The most annoying car driver in the world

A small math enigma on how not to drive

Published on December 8, 2014

Here is a little enigma: You are driving your car, approaching an intersection. A person is waiting at that intersection, waiting for you to pass. At what speed should you be driving in order to never let him pass? Let’s set up the scenery:

Our intersection

The other car needs 10 seconds to cross the intersection. That driver will then have to estimate, using your approximate speed, how much time it will take you to reach the intersection. If it’s more than 10 seconds, he can pass. If it’s less than 10 seconds, he’ll wait and then pass. How can you block him indefinitely?

Here is the answer to this pretty diabolic anigma. The idea is to adopt at every moment a speed that puts you 10 seconds away from the intersection! Of course, the speed you should take is not constant. if you’re 100m away from the intersection, then you should go at a speed of 100m/10s = 10m/s. if you’re 50m away from the intersection, you should go at 50m/10s = 5m/s. So you’re speed is continuously decreasing, but not linearly of course. Let’s try to find what is your speed as a function of time.

The distance axis

On this axis, your car starts at 0. The intersection is at \(D\). Your position at moment \(t\) is \(x(t)\), and your speed is \(x'(t)\). The other driver needs a time of \(T\) to cross the intersection. Starting at 0 at time 0, with speed D/T:

  1. \(t=0 \Rightarrow x(0)=0, x'(t)=\frac{D}{T}\)

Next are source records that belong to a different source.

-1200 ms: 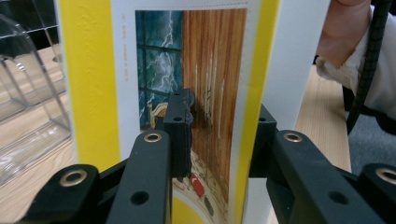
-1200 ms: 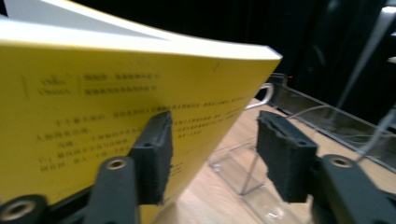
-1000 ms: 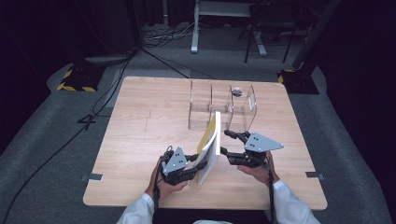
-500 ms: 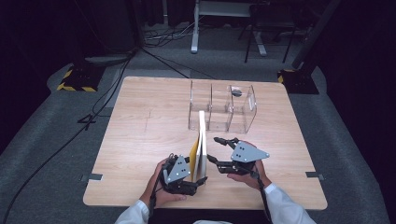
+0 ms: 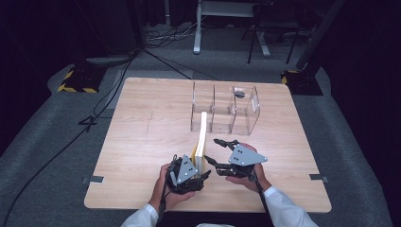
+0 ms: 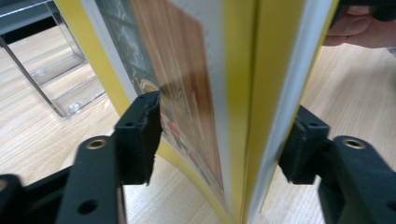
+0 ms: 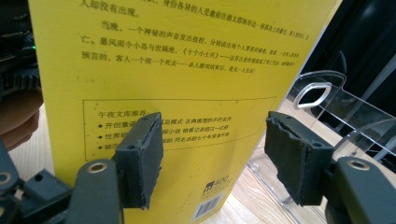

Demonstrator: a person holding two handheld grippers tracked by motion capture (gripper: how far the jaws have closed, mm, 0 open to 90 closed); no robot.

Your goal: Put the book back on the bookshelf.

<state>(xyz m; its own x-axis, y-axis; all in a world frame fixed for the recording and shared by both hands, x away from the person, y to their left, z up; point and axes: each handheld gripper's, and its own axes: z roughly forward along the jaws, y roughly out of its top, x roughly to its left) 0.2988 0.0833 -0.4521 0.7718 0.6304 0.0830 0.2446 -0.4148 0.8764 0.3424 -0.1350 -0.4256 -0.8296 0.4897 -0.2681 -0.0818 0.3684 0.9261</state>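
Observation:
A yellow paperback book (image 5: 202, 137) stands on its edge on the table, near the front. My left gripper (image 5: 197, 166) is at its lower end. In the left gripper view the book (image 6: 233, 93) sits between the jaws, which have just been closing, and both pads touch its covers; the front cover bows outward. My right gripper (image 5: 213, 152) is just right of the book, open. In the right gripper view its jaws (image 7: 212, 158) face the printed back cover (image 7: 177, 70) with nothing between them.
A clear plastic organizer (image 5: 226, 111) with three compartments stands behind the book, with a small dark object (image 5: 239, 93) in its right compartment. Its wall shows close by in the right gripper view (image 7: 327, 107). Bare wooden table (image 5: 142, 142) lies to the left.
The book has swung from a rightward lean to nearly upright. The right gripper has moved left and nearer, close to the book's back cover. The left gripper stays at the book's base.

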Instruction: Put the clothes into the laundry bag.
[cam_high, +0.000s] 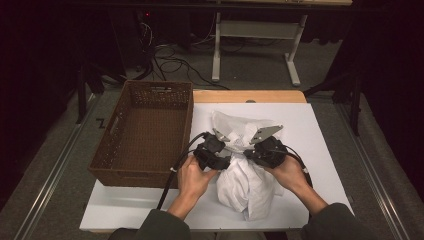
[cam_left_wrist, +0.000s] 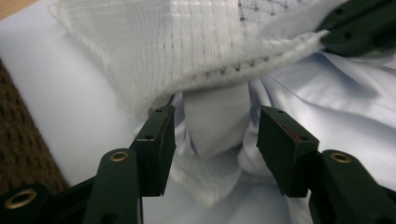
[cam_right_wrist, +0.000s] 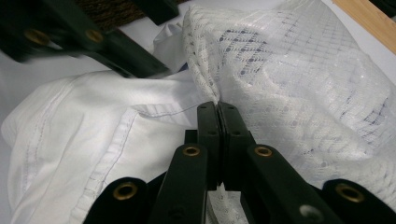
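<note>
A white mesh laundry bag (cam_high: 235, 125) lies on the white board, with a white shirt (cam_high: 247, 187) bunched at its mouth and spilling toward the person. My left gripper (cam_high: 222, 161) is at the left of the bundle and my right gripper (cam_high: 250, 155) at the right. In the left gripper view the left gripper (cam_left_wrist: 215, 126) stands open, a fold of shirt between its jaws but not pressed, under the mesh hem (cam_left_wrist: 187, 42). In the right gripper view the right gripper (cam_right_wrist: 217, 108) is shut on the mesh bag's edge (cam_right_wrist: 289, 70), beside the shirt (cam_right_wrist: 70, 135).
An empty brown wicker basket (cam_high: 145, 130) stands at the left, its near right wall close to my left hand. The white board (cam_high: 320, 150) has bare room to the right of the bundle. A wooden table edge (cam_high: 250, 96) runs along the back.
</note>
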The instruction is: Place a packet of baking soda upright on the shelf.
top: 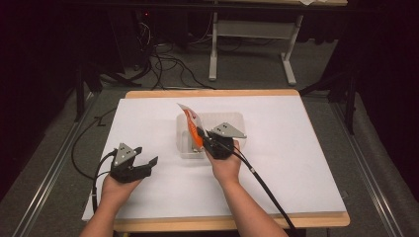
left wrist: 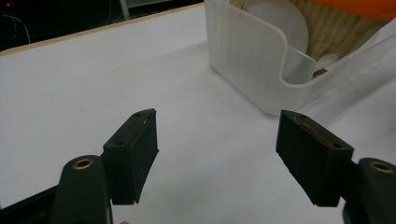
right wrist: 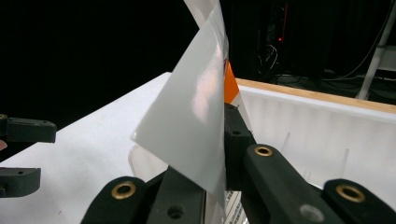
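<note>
One orange-and-white packet is pinched near its lower end by the right gripper, jaws clamped on it, and is held upright over the translucent plastic bin at mid-table. It is judged light, thin and floppy; the glossy film looks slippery, so a grip on the flat body close to an edge seam is preferred, not the loose top corner, which is seen curling over. Crushing seems a low risk, creasing is likely. One bin is counted, with pale round contents that cannot be identified. The left gripper is parked on the white table sheet, jaws wide apart, nothing between them. Two grippers are counted.
</note>
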A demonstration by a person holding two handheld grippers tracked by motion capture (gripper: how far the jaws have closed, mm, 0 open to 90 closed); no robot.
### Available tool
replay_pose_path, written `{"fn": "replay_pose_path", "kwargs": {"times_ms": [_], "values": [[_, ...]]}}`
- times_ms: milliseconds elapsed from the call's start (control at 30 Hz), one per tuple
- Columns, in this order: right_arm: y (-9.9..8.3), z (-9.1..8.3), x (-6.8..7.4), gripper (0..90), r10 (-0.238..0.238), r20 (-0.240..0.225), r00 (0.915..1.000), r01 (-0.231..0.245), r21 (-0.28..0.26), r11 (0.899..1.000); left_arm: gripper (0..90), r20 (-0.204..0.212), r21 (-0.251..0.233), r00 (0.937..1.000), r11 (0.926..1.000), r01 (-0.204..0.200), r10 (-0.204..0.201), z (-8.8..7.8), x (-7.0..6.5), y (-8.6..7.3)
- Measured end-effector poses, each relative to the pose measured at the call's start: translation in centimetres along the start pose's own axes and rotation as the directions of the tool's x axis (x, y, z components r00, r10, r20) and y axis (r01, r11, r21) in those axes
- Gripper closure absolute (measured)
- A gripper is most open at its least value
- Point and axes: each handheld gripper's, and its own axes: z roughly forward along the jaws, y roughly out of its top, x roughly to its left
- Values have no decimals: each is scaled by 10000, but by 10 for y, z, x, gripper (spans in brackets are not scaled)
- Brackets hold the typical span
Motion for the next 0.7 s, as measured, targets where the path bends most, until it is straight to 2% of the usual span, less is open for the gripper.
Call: {"fn": "replay_pose_path", "kwargs": {"times_ms": [167, 300, 400, 500, 700], "values": [[4, -1, 3, 821, -159, -78, 9998, 159, 10, 9999, 298, -1, -14, 10000, 10000, 20, -20, 0, 0, 0], [7, -2, 7, 698, -329, -51, 9994, 329, 48, 9994, 298, -13, -30, 10000, 10000, -13, 13, 0, 1, 0], [8, -4, 8, 599, -281, -78, 9996, 282, 85, 9996, 298, -5, -22, 10000, 10000, -21, 21, 0, 1, 0], [8, -7, 9, 539, -197, -204, 9996, 199, 115, 9997, 297, 5, -26, 10000, 10000, -4, 4, 1, 1, 0], [6, -21, 16, 476, -347, -385, 9987, 359, 303, 9989, 297, -18, 11, 10000, 10000, -94, 94, 1, 0, 1]]}}
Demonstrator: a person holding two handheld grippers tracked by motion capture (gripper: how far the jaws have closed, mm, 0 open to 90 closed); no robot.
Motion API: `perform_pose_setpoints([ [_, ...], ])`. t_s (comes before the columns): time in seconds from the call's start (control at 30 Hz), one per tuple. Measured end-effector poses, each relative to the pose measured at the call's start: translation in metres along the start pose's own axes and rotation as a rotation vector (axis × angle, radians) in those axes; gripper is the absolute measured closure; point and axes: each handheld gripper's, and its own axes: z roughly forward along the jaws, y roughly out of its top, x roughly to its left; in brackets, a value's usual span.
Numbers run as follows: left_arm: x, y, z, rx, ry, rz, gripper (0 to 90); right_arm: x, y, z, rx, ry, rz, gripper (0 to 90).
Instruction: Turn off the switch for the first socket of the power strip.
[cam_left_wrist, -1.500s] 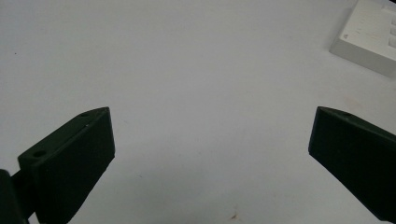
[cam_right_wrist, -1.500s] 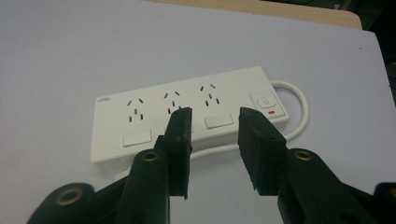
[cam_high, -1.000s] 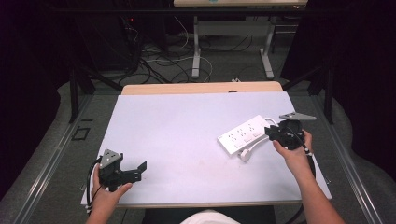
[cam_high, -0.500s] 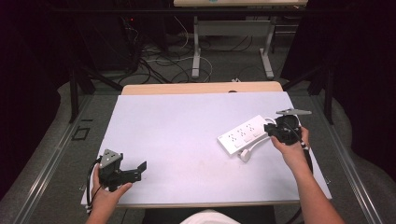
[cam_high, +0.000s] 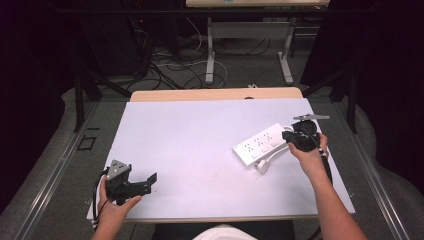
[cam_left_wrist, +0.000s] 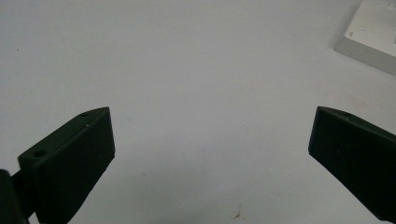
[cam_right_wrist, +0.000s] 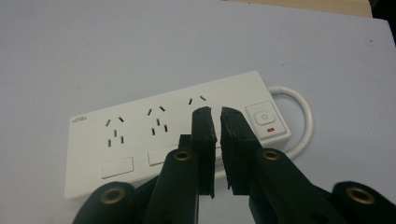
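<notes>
since a second ago the right tongs (cam_high: 291, 137) have edged in toward the far right end of the white power strip (cam_high: 261, 145), while the left tongs (cam_high: 150, 181) have stayed at the near left corner of the bench (cam_high: 200, 130). seen from the right gripper view, the right tongs (cam_right_wrist: 215, 122) are nearly together with a thin slit between them, hiding part of the strip's (cam_right_wrist: 177, 133) third socket beside its switch (cam_right_wrist: 265, 117); whether they touch it is hard to tell. the left tongs (cam_left_wrist: 210, 140) stand wide apart over bare bench, the strip (cam_left_wrist: 371, 32) cut off at the top right corner.
</notes>
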Motion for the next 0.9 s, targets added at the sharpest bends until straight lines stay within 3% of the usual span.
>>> perform_pose_setpoints([
  [0.9,0.0,0.0,0.0,0.001,0.0,-0.001,0.0,-0.004,-0.011,0.035,0.084,-0.005,0.012,88.6],
])
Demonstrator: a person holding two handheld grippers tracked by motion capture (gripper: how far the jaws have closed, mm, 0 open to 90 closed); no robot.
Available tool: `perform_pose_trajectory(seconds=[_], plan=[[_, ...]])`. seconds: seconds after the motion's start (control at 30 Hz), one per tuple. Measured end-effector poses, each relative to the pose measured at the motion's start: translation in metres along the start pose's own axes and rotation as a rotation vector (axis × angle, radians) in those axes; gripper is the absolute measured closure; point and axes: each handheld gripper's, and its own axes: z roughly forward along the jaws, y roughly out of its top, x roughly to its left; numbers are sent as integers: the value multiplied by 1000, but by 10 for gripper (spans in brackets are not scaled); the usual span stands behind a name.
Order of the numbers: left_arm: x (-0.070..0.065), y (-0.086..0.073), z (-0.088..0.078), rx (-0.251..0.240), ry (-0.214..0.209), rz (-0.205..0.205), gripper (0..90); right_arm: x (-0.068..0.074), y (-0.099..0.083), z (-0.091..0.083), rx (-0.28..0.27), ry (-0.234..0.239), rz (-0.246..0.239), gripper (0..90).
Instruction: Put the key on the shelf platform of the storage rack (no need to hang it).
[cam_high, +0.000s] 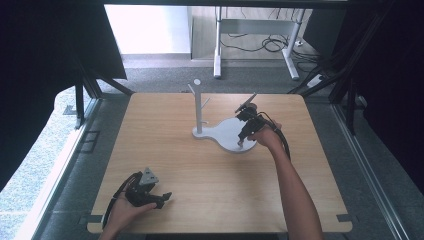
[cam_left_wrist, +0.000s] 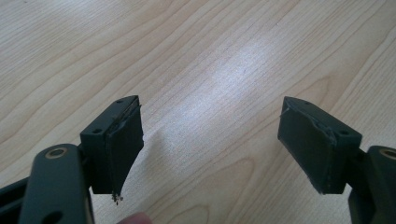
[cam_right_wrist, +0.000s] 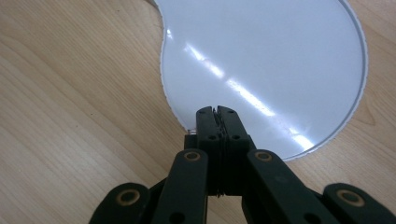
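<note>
Here left gripper (cam_left_wrist: 210, 140) jaws wide, empty | right gripper (cam_right_wrist: 217, 113) jaws closed, seemingly empty, over white base (cam_right_wrist: 280, 56)

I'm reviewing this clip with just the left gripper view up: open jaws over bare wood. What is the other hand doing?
Observer: The right gripper is pressed down on the white base plate of a small stand at mid-table.
Operator: Is it holding anything?
Observer: No. Its own view shows the jaws closed together with nothing between them, tips on the plate's near edge.
Operator: What is on that stand?
Observer: A white post with short side pegs, all bare.
</note>
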Motion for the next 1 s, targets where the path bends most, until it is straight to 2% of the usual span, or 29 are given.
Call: perform_pose_trajectory(seconds=[0.13,0.53,0.63,0.93,1.0], plan=[[1,0,0,0,2,1,224,-4,3,-1,-17,6,13,898],[3,-1,-2,-8,3,-11,224,-18,18,8,-31,-15,56,898],[3,-1,-4,-10,7,-7,224,-22,24,17,-46,-9,78,898],[4,-1,-4,-13,4,-8,223,-25,29,43,-50,-34,106,897],[4,-1,-4,-13,4,-8,223,-24,29,49,-70,-38,123,897]])
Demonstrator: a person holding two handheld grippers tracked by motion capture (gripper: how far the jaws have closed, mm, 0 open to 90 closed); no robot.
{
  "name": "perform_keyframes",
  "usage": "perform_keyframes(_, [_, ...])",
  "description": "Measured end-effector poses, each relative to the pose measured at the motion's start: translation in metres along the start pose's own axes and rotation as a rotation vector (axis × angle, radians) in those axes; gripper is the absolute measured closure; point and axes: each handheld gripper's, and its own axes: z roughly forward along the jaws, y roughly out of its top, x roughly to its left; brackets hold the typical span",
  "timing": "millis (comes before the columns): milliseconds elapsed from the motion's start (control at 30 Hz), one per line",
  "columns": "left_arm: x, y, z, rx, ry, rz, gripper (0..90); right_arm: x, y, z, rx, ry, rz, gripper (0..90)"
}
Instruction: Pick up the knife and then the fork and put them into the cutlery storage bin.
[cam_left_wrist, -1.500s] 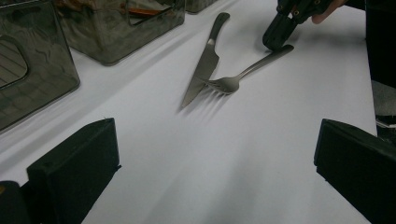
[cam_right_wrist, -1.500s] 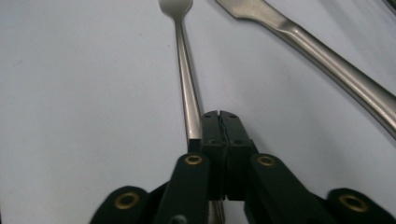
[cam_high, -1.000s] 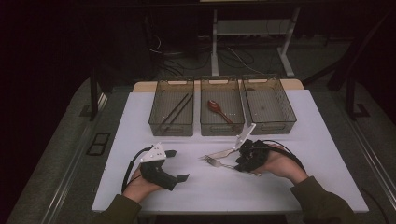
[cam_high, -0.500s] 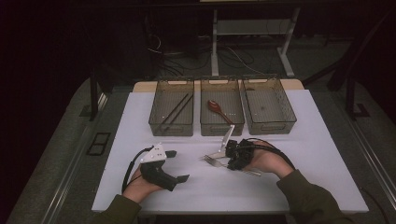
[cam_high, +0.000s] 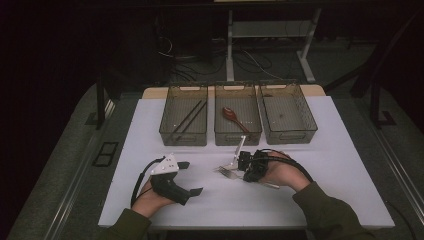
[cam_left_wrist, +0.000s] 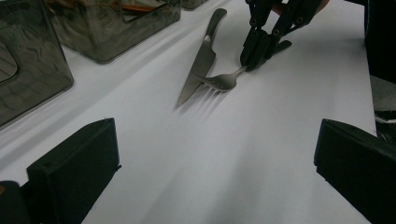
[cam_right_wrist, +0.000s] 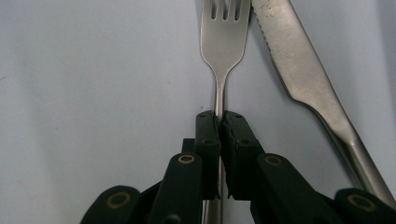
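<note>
Now my right gripper (cam_right_wrist: 219, 122) had just closed on the fork (cam_right_wrist: 223, 37) neck, fork flat on table beside knife (cam_right_wrist: 299, 60). I judged: lift straight, w/o dragging knife. Left gripper (cam_left_wrist: 215, 154) wide, holding nothing.

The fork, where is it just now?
The fork lies on the white table in front of the middle bin, beside the knife, its handle pinched by the right gripper.

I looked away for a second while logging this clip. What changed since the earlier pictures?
The right tool slid left across the table and its jaws have just been closing onto the fork handle. The knife, the left tool and the trays' contents stayed put.
</note>
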Motion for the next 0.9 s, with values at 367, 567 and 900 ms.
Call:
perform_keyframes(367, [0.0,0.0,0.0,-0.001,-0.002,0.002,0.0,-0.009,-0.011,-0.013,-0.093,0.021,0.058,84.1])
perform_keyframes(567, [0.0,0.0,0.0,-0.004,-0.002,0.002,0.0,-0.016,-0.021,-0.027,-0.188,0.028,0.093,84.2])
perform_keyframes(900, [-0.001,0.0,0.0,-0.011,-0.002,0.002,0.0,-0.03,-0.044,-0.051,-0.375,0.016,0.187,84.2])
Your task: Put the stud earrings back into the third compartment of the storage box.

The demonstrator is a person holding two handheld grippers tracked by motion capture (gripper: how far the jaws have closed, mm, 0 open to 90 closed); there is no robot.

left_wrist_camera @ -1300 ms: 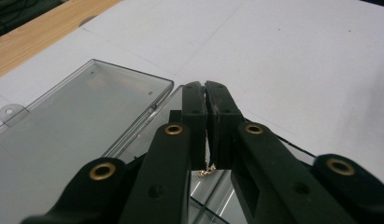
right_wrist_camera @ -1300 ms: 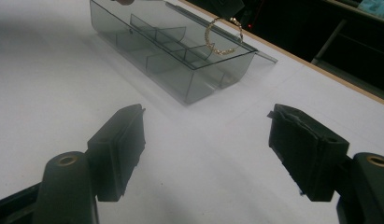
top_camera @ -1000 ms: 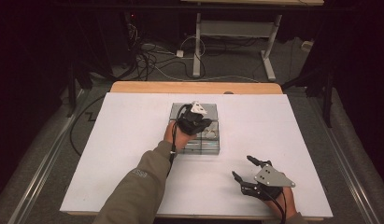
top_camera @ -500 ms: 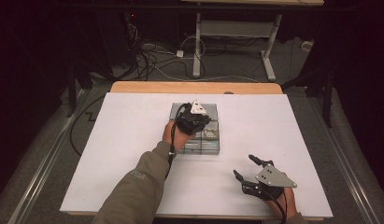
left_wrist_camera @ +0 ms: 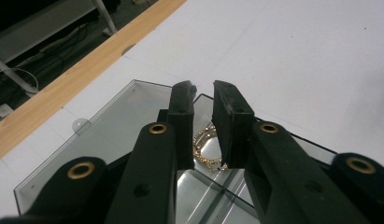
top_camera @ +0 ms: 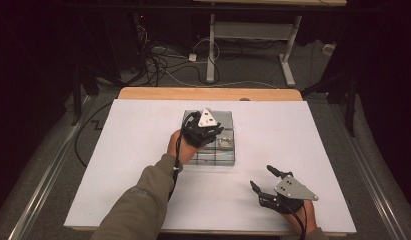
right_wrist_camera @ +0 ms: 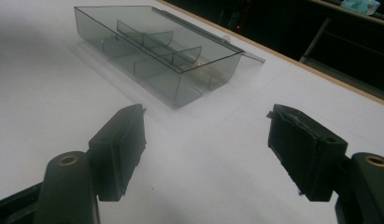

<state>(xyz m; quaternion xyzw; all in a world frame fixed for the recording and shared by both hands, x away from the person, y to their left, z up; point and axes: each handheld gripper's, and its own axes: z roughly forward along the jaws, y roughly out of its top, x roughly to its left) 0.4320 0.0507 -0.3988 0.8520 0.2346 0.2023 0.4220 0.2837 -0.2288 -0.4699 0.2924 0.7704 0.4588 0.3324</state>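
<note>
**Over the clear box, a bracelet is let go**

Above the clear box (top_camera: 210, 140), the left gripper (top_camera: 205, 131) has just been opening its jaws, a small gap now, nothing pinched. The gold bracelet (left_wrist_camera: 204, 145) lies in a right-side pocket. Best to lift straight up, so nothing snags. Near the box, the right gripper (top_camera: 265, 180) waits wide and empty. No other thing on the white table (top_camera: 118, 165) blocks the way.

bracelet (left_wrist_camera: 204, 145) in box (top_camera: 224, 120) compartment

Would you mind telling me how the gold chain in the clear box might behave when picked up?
The gold chain looks finely linked and coiled, so probably floppy and light. It might snag on the clear box dividers.
</note>
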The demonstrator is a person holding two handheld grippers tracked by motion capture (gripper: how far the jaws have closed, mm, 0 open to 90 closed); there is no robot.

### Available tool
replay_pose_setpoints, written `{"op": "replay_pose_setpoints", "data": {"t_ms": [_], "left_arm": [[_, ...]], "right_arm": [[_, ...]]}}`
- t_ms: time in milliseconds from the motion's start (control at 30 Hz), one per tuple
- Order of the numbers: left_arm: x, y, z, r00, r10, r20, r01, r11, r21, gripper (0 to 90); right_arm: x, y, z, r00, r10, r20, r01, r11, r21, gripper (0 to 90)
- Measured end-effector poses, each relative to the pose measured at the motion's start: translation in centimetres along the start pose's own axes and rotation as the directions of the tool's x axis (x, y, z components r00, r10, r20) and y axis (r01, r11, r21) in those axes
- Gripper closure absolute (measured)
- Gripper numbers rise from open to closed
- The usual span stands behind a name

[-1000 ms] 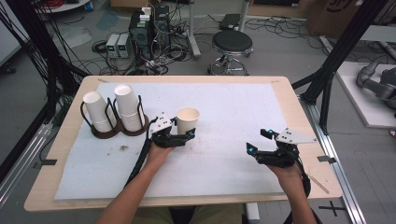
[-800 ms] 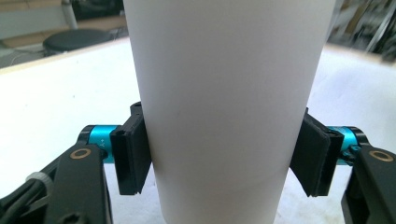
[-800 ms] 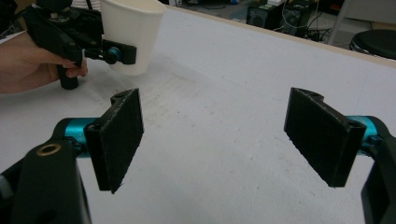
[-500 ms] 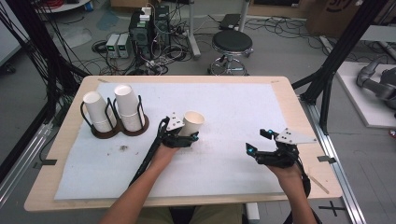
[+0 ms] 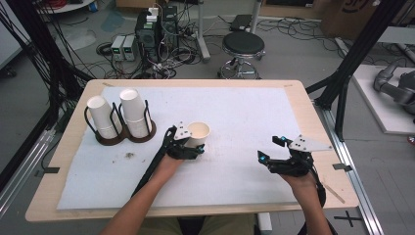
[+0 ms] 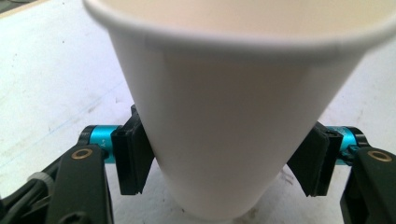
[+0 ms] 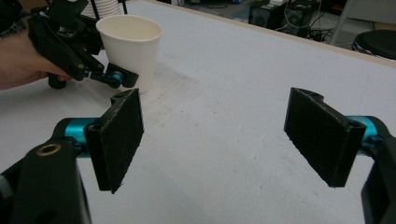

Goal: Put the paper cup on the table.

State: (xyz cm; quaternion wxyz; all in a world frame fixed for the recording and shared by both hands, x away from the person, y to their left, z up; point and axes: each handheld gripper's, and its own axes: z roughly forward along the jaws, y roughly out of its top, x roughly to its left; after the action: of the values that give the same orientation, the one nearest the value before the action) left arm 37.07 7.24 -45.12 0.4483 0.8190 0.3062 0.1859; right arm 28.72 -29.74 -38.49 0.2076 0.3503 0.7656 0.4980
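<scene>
Left gripper (image 5: 192,147) clamps the paper cup (image 5: 198,134) low on its wall near the table's (image 5: 313,122) middle; cup base cut off in the left gripper view. Right gripper (image 5: 274,159) gapes empty near the right edge. White mat (image 5: 244,112), cable-strewn floor beyond.

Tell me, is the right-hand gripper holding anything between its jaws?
No, the right gripper has its jaws spread wide with bare white table cover between them.
</scene>
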Motion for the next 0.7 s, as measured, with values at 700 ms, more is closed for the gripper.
{"op": "replay_pose_setpoints", "data": {"t_ms": [700], "left_arm": [[0.7, -1.2, -2.2, 0.9967, -0.06, 0.056, 0.063, 0.9963, -0.058, 18.4]], "right_arm": [[-0.1, 0.0, 0.2, 1.0, -0.002, -0.003, 0.002, 1.0, -0.001, 20.6]]}}
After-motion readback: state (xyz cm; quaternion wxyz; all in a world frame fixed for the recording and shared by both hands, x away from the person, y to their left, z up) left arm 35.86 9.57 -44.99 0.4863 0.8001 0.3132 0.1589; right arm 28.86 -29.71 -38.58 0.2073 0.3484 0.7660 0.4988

Never reaching D, but tangeanting it:

  1. \(t=\infty \Rightarrow x(\infty)=D, x'(\infty)=0\)

We want our speed to be so that it gives the impression that we’ll arrive in \(T\) seconds, over the distance left to go (if that speed was constant).

  1. \(x'(t) = \frac{D - x(t)}{T}\)

This equation is otherwise written:

  1. \(D = x(t) + Tx'(t)\)

That last equation expresses the fact that the distance \(D\) can be split in two parts: if we are at time \(t\), then that means we already done a distance of \(x(t)\). The remaining distance is our current speed multiplied by \(T\). What can be the function behind our speed? Well, an equation linking a function and its derivate is often solved with an exponential. It should be an exponantial of the form \(e^{-at}\) because our speed decreases but never reaches zero. So let’s give it a try:

\(x(t) = \alpha e^{-at} + \beta\)
\(x'(t) = -a \alpha e^{-at}\)

Combining with (1) and (2) we can calculate:

\(\alpha + \beta = 0\)
\(\beta = D\)
\(\alpha = -D\)
\(a = \frac{1}{T}\)

Finally:
\(x(t) = -De^{-\frac{t}{T}}+D\)
\(x'(t) = \frac{D}{T}e^{-\frac{t}{T}}\)

Here is the plot of those two functions, if we consider \(T=10s\) and \(D=150m\):

require(stats)
D = 150
T = 10
t = seq(0, 80, 0.01)
x = -D*exp(-(t/T))+D
v = (D/T)*exp(-(t/T))

png(filename = "fig1.png")
plot(t, x, type="l", main="Evolution of position through time", xlab="time (s)", ylab="position (m)", xlim=c(0,80), ylim=c(0, D+10),  xaxs = "i", yaxs = "i")
abline(h=D, col="red")
text(2, D-3, "D", 1, col="red")

png(filename = "fig2.png")
plot(t, v, type="l", main="Evolution of speed through time", xlab="time (s)", ylab="speed (m/s)", xlim=c(0,80), ylim=c(0,(D+10)/T), xaxs = "i", yaxs = "i")
text(5, D/T, "D/T", 1, col="red")
abline(h=1, col="red")

Looking at the second graph, we can see that our speed will become negligible (\(v<1m/s\)) after 25-30 seconds. This is nearly 3 time the initial waiting time of 10s. Finally, once you arrive at the intersection, you can stop completely and block the other driver. How evil!!!